Used to leave shrapnel for a tip.’ Helena plunged down a path that took us still further into the density of green. ‘He came in with his wife and kids on his birthday, and laid into one
of the other girls about his tea being cold. Sarah iced
you’re a
. . . you know, a C word – on his cake, and put it down in front of him with
candles, and everything. She was singing happy birthday at the top of her voice, making all the staff join in so the whole restaurant was looking over. She got the sack on the spot.’
‘Wow,’ I said, trying to imagine it. ‘Good for her, I suppose.’
‘Thing was, she was gutted. I mean – of course she’d get fired. But she was furious about how unfair it was.’
‘Why, because she’d been standing up for someone else?’
‘No,’ said Helena, looking at me, eyes troubled. ‘I think she thought she could get away with it. I think she thought she could get away with
anything
.’
‘Anything?’ It could mean so many things. Helena looked down at the muddy ground, the set of her jaw telling me she wouldn’t be elaborating: the push–pull of our
conversation was becoming as jarring as a fairground ride. ‘So your hamster wheel . . .’ I paused, searching for the right words. ‘Is it like – a cosmic
hamster wheel – how can this happen? Or is it about what Sarah might’ve been hiding? What else she thought she could get away with?’

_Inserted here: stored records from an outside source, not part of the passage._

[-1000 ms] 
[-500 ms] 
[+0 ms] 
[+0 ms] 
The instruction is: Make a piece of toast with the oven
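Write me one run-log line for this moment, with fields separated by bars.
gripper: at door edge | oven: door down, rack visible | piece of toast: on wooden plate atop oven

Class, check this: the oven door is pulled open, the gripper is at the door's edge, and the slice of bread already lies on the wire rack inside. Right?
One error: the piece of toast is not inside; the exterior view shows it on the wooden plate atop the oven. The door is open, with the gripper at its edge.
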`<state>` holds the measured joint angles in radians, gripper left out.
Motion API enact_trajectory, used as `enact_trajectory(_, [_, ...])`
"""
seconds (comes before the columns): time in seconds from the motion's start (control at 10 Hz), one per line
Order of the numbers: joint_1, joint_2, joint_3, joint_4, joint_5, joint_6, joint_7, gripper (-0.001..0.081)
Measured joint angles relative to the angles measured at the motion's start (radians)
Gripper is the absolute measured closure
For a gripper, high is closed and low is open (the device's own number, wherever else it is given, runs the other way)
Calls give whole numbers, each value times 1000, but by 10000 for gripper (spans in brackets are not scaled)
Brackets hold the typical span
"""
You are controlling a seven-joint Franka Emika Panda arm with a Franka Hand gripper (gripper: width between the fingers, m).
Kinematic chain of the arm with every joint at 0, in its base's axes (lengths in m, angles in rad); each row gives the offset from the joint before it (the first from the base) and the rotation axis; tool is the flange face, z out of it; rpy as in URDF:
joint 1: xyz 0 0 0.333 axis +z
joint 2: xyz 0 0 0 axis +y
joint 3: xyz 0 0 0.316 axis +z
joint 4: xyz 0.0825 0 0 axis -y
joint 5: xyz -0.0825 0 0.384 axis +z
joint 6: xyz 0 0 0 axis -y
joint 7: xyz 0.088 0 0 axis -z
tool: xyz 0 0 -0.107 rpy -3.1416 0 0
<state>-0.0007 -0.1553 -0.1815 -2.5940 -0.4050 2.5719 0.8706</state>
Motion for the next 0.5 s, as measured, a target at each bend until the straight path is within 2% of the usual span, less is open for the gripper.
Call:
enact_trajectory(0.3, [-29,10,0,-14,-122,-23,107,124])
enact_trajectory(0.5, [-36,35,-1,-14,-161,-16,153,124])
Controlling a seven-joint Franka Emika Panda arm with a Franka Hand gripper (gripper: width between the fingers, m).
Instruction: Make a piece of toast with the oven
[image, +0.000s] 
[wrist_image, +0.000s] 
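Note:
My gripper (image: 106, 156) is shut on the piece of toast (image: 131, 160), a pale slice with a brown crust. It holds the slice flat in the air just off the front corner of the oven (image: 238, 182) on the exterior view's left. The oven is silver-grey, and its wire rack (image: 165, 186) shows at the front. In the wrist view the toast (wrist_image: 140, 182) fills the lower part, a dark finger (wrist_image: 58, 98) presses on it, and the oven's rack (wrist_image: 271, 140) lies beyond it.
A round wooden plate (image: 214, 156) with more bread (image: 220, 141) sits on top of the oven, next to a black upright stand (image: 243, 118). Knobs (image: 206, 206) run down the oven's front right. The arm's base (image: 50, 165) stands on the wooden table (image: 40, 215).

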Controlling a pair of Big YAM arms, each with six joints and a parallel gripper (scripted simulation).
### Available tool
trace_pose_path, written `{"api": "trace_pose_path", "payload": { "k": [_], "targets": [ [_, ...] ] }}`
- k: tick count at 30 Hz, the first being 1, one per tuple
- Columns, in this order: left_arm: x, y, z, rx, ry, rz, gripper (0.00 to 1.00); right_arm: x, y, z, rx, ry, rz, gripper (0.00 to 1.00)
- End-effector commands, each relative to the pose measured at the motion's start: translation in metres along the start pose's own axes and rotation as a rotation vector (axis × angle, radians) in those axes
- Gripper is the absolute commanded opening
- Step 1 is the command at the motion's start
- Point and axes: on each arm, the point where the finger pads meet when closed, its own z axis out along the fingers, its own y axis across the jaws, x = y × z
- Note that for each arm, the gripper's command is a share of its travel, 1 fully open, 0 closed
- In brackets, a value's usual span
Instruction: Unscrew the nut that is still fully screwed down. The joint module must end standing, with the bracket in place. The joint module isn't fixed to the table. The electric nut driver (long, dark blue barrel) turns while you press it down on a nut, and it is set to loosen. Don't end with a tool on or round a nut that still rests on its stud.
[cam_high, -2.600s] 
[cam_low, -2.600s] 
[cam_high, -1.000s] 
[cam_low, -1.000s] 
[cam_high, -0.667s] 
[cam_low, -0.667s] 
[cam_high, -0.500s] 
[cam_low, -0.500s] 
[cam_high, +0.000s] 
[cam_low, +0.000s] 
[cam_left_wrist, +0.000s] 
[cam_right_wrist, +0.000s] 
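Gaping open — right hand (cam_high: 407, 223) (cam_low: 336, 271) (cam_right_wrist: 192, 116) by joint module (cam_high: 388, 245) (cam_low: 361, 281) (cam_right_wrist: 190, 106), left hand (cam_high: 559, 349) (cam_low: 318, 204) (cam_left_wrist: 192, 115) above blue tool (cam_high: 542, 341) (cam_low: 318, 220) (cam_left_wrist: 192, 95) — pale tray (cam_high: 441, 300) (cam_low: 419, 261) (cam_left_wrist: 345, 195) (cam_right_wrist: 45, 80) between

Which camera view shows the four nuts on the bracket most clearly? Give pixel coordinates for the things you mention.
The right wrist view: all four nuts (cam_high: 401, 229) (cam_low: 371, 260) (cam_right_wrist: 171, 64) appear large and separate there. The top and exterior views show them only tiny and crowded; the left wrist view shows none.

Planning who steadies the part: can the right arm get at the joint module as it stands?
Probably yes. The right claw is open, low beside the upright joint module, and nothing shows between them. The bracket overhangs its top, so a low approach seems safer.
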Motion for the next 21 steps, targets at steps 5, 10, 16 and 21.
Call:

Her head turned sharply towards me.
‘Is that what Lysette says? That she was hiding stuff? From her?’
‘No. I think . . .’ I looked at Helena, mindful of Lysette’s paranoia about what we might share. ‘She’s struggling to believe she would’ve
killed herself.’
Helena’s eyes looked bright and wet. She stared down at the ground, quiet, and I silently chided myself. I shouldn’t have been there. When I was ensconced in my treatment room
diligently following the rules of patient confidentiality, there was no danger of me causing this kind of trouble. This – this was starting to feel more like the sixth form common room.